= DIRECTIONS =
Print the data below verbatim, minus images.

++++ RECORDED DATA ++++

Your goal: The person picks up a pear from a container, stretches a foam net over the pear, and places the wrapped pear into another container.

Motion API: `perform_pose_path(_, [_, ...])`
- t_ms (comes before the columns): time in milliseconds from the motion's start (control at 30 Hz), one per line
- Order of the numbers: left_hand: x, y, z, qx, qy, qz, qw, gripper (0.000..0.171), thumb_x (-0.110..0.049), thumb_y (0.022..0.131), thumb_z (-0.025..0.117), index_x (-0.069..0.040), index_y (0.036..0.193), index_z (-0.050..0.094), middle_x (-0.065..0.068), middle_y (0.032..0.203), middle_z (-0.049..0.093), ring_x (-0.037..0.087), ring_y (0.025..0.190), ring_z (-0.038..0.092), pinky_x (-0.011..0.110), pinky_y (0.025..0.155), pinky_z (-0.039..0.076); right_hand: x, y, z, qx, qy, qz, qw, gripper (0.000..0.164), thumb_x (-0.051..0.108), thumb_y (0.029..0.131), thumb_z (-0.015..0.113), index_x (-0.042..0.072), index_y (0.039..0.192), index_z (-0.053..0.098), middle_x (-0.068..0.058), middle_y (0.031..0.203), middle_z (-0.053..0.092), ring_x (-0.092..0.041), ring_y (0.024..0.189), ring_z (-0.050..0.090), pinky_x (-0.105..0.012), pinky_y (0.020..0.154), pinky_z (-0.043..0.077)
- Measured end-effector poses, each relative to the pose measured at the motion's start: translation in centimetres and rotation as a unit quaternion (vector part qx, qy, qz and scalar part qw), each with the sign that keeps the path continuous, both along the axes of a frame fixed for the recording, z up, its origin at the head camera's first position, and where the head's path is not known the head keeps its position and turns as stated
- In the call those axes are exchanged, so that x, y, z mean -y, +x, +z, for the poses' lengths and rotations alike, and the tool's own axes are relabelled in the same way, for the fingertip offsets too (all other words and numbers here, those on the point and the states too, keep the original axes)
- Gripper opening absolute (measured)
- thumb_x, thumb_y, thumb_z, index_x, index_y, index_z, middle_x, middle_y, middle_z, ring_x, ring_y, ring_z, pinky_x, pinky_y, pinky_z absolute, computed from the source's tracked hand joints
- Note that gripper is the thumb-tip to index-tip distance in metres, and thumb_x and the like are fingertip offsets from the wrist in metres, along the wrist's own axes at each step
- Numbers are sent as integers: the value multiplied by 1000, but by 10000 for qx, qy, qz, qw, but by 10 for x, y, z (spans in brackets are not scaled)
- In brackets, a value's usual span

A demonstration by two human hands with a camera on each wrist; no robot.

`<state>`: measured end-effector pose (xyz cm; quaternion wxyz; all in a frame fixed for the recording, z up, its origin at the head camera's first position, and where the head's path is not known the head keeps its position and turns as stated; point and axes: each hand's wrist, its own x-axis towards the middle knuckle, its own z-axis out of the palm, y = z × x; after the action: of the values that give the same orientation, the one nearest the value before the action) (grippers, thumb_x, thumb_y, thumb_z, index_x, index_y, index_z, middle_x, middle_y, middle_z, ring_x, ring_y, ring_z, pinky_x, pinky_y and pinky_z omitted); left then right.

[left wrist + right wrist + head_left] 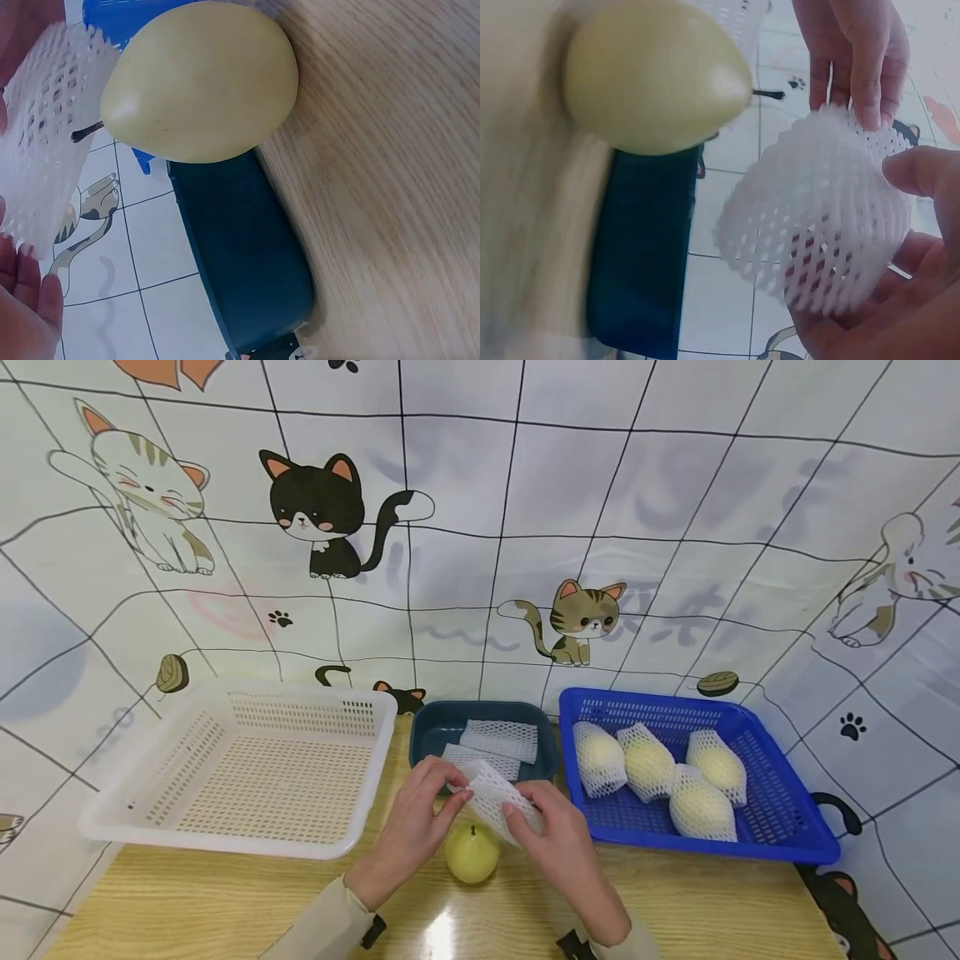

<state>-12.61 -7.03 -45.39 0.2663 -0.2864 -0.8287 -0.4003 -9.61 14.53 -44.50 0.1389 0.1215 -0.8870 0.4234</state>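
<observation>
Both hands hold one white foam net sleeve (491,797) above the table. My left hand (415,814) pinches its left end between thumb and fingers. Around the other end curl the thumb and fingers of my right hand (558,839). Just below the sleeve a bare yellow-green pear (472,856) stands on the table, stem up, with neither hand on it. In the right wrist view the sleeve (810,217) bulges partly open beside the pear (656,79). Flat foam net sleeves (504,739) lie in a dark teal tray (422,735) behind the hands.
On the right stands a blue plastic basket (780,777) with several pears in foam nets (701,802). A white perforated basket (300,777) is at the left. All rest on a wooden table (225,902) against a cat-patterned cloth (465,527).
</observation>
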Motion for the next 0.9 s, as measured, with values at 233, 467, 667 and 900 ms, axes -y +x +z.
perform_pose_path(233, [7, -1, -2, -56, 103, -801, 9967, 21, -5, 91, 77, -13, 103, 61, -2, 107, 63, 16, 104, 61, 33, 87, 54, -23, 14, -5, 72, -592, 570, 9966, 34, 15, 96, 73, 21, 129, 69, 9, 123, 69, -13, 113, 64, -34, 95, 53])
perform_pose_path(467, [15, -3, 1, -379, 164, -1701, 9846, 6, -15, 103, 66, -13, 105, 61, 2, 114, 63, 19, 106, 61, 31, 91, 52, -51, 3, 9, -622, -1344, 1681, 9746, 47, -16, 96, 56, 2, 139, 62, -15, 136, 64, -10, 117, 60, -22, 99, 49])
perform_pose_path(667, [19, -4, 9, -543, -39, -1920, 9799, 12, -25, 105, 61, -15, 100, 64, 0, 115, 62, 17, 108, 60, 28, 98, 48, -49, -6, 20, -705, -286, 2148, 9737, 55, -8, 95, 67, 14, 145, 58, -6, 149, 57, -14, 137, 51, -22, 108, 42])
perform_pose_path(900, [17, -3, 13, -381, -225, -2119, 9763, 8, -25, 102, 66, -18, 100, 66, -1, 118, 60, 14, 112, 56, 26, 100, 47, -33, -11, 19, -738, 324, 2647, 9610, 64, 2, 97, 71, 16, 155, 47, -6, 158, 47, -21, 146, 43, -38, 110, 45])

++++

= RESPONSE AREA =
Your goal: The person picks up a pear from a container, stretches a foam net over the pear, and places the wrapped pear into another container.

Motion API: `perform_pose_path(_, [_, ...])`
- t_ms (comes before the columns): time in milliseconds from the motion's start (control at 30 Hz), one per line
- Order of the numbers: left_hand: x, y, z, qx, qy, qz, qw, gripper (0.000..0.171), thumb_x (-0.110..0.049), thumb_y (0.022..0.131), thumb_z (-0.025..0.117), index_x (-0.069..0.040), index_y (0.036..0.193), index_z (-0.050..0.094), middle_x (-0.065..0.068), middle_y (0.032..0.203), middle_z (-0.049..0.093), ring_x (-0.037..0.087), ring_y (0.025..0.190), ring_z (-0.038..0.092), pinky_x (-0.011..0.110), pinky_y (0.025..0.155), pinky_z (-0.039..0.076); right_hand: x, y, z, qx, qy, qz, qw, gripper (0.000..0.164), thumb_x (-0.051..0.108), thumb_y (0.029..0.131), thumb_z (-0.015..0.113), index_x (-0.042..0.072), index_y (0.039..0.192), index_z (-0.053..0.098), middle_x (-0.068..0.058), middle_y (0.031..0.203), middle_z (-0.053..0.092), ring_x (-0.092..0.041), ring_y (0.024..0.189), ring_z (-0.050..0.090), pinky_x (-0.105..0.012), pinky_y (0.020..0.154), pinky_z (-0.043..0.077)
- Measured end-effector poses, each relative to the pose measured at the motion's start: translation in centimetres and rotation as a unit quaternion (vector part qx, qy, qz and scalar part qw), each with the sign that keeps the path continuous, both along the axes of a frame fixed for the recording, z up, its origin at the head camera's first position, and where the head's path is not known the head keeps its position and turns as stated
- In the call those axes are exchanged, so that x, y, z mean -y, +x, +z, for the poses' lengths and rotations alike, and the tool's own axes are relabelled in the same way, for the fingertip offsets too (all other words and numbers here, those on the point and the states too, keep the original axes)
- Gripper opening absolute (measured)
- thumb_x, thumb_y, thumb_z, index_x, index_y, index_z, middle_x, middle_y, middle_z, ring_x, ring_y, ring_z, pinky_x, pinky_y, pinky_z absolute, computed from the source's tracked hand joints
- Note that gripper is the thumb-tip to index-tip distance in metres, and thumb_x and the like are fingertip offsets from the wrist in metres, along the wrist's own axes at each step
- Numbers are sent as integers: the value multiplied by 1000, but by 10000 for qx, qy, qz, qw, but by 10 for x, y, z (spans in brackets are not scaled)
- In brackets, a value's usual span

A demonstration by two human hands with a camera on each wrist; no robot.

`<state>`: measured end-effector pose (xyz cm; quaternion wxyz; all in a frame fixed for the recording, z up, its origin at the head camera's first position, and where the head's path is not known the head keeps its position and turns as stated; point and axes: each hand's wrist, its own x-axis towards the middle knuckle, its own z-axis out of the palm, y = z × x; after the action: of the values that give the same orientation, the one nearest the value before the action) (grippers, thumb_x, thumb_y, thumb_z, index_x, index_y, index_z, middle_x, middle_y, middle_z, ring_x, ring_y, ring_z, pinky_x, pinky_y and pinky_z omitted); left then right.

[left wrist + right wrist + head_left] 

<state>-12.61 -7.03 -45.39 0.2663 -0.2864 -0.8287 -0.4003 -9.61 14.53 -44.50 0.1389 0.1215 -0.8870 0.4234</state>
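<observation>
Both hands hold one white foam net sleeve (491,797) above the table. My left hand (415,814) pinches its left end between thumb and fingers. Around the other end curl the thumb and fingers of my right hand (558,839). Just below the sleeve a bare yellow-green pear (472,856) stands on the table, stem up, with neither hand on it. In the right wrist view the sleeve (810,217) bulges partly open beside the pear (656,79). Flat foam net sleeves (504,739) lie in a dark teal tray (422,735) behind the hands.
On the right stands a blue plastic basket (780,777) with several pears in foam nets (701,802). A white perforated basket (300,777) is at the left. All rest on a wooden table (225,902) against a cat-patterned cloth (465,527).
</observation>
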Motion for the next 0.9 s, as measured, with values at 233, 467, 667 and 900 ms, axes -y +x +z.
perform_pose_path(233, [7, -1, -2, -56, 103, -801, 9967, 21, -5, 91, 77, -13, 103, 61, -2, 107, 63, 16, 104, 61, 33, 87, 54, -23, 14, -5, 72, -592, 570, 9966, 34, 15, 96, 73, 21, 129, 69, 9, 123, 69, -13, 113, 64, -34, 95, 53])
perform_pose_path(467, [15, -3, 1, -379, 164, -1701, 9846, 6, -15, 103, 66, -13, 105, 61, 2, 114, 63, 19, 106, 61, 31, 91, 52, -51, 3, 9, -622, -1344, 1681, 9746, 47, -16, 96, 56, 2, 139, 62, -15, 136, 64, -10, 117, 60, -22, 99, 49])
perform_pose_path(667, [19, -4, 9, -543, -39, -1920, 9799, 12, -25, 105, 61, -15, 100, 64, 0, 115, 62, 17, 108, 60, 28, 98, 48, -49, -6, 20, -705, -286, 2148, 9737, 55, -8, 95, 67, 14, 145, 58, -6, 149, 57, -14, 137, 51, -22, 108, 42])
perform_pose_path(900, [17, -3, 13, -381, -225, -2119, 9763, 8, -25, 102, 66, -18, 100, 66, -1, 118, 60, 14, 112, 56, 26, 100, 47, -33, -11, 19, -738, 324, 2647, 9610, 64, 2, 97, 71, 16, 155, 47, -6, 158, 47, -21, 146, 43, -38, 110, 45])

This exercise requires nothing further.